今バロードに攻め込んでも、下手をすれば孤立無援となりかねない。
それを、この蛮族の帝王を自称する男は、個人的な復讐に目が眩んで、無謀な賭けに打って出ようとしているのではないかと、バポロは思ったのである。
その時は戦いに行くフリをして逃げようと考えていると、「何を考えている?」とカーンに訊かれた。
「その、どのような、あの、戦略であろうか、と」
カーンは含み笑いで「最初に決めたとおりよ」と告げた。
「え、でも、ウルス王が」
カーンは少し不機嫌な声になった。
「ふん。臆病者のウルスがおらずとも、ガルマニア帝国軍は遠征して来るさ。ちゃんと三万ぐらいの軍勢でな。なあ、おふくろどの?」
カーンが誰に話し掛けているのかと、バポロが振り返ってみると、窓からヒラヒラと白いコウモリが入って来るところであった。
いや、よく見ると、白ではなく、灰色であった。
灰色のノスフェルは、カーンの前でクルリと宙返りすると、妖艶な美女となった。
いつもの白いノスフェルの時より、やや年増のようである。
髪は銀というより白髪に近く、体型もふっくらしている。
美女というより、美熟女、であろうか。
バポロを見て、ニンマリと笑った。
「ああ、そのとおりぞえ。率いるのは、あの軍師ブロシウス。総勢は三万じゃ。ちょうど今、慌ただしく出発の準備をしていたのう。ところで、おまえ、丸々と太って旨そうじゃな」
パクッと開いた口の中に、ビッシリ生えた鋭い歯が見えた。
すると、カーンが「これこれ、おふくろどの、そやつをあまり脅すな。また床が汚れる」と笑った。

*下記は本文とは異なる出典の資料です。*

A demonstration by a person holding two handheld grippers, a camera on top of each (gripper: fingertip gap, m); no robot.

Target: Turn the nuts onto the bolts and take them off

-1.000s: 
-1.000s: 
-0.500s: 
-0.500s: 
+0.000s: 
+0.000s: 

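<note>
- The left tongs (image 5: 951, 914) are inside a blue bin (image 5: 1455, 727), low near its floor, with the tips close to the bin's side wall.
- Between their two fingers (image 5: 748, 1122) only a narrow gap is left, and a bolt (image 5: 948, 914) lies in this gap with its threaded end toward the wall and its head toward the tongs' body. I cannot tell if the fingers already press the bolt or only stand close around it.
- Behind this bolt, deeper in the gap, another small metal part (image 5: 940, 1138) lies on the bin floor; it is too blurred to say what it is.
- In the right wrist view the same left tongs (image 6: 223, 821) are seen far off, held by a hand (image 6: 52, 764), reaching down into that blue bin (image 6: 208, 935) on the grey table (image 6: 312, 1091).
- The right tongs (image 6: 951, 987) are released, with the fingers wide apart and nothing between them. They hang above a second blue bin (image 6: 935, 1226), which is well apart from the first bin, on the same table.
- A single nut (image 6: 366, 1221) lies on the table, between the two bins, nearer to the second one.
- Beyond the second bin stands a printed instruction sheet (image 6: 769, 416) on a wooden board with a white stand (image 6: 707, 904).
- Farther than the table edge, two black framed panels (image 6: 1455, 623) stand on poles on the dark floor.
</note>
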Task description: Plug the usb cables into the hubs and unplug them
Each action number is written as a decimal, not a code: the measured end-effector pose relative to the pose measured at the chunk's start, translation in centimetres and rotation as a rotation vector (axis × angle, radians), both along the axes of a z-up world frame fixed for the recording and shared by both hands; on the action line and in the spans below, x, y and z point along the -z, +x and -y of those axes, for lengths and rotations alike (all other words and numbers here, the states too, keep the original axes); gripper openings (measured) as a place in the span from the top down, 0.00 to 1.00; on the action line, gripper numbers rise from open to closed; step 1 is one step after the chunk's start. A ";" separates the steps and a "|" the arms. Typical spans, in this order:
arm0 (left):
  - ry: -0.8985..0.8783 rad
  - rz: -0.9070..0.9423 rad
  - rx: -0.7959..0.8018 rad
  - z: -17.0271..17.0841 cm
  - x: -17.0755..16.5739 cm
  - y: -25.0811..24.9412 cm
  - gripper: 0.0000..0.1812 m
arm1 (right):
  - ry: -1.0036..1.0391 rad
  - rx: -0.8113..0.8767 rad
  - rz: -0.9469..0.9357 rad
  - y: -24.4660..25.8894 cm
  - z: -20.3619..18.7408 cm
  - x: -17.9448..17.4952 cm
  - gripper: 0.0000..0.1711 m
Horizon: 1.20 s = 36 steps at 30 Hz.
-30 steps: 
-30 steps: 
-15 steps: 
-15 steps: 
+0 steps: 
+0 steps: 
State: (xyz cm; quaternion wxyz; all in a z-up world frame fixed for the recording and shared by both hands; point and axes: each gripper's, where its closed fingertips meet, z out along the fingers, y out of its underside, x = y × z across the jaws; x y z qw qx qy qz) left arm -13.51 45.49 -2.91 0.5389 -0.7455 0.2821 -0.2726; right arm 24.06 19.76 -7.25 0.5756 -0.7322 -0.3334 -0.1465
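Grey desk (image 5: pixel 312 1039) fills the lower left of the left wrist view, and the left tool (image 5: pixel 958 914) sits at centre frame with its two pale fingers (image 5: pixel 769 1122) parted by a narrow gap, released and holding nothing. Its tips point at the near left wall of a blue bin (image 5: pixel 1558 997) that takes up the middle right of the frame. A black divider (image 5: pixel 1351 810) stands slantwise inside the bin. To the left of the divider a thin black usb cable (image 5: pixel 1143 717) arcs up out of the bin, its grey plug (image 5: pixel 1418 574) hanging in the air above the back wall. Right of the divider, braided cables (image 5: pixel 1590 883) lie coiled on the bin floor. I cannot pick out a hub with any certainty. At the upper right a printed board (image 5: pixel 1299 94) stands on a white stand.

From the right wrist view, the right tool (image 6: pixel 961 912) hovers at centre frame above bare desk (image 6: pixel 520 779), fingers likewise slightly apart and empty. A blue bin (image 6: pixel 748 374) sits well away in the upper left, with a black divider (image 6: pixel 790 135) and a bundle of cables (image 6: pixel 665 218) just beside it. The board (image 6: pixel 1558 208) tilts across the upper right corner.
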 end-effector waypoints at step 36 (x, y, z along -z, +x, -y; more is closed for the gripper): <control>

本当に洩らしそうになっていたバポロは、グッと堪えた。
カーンがおふくろどのと呼ぶ美熟女はバポロに「冗談じゃ」と告げると、ホホホと笑った。
カーンは改めて美熟女に向かって、「実は、軍を束ねる者が足りぬ故、おやじどのの方に御出馬をお願いしたいのだが」と頼んだ。
美熟女は小さく溜め息を吐いて、「仕方ないのう」と言うと、立ったまま半眼となって俯き、ゆっくり呼吸した。
と、長かった髪が徐々に抜けて薄くなり、地肌が透けて見えるようになった。
それと伴に身体つきがごつくなって、筋骨隆々とした男の体に変わっていく。
パッと顔を上げて目を見開くと、薄い灰色だった瞳はコバルトブルーになっていた。
すっかり年配の男の姿に変わると、ニヤリと笑った。
「この姿となるのは、何年ぶりかのう、息子よ」
その時、バポロの「ああっ、もう、だめだ」という情けない声と同時に、水が流れるような音がした。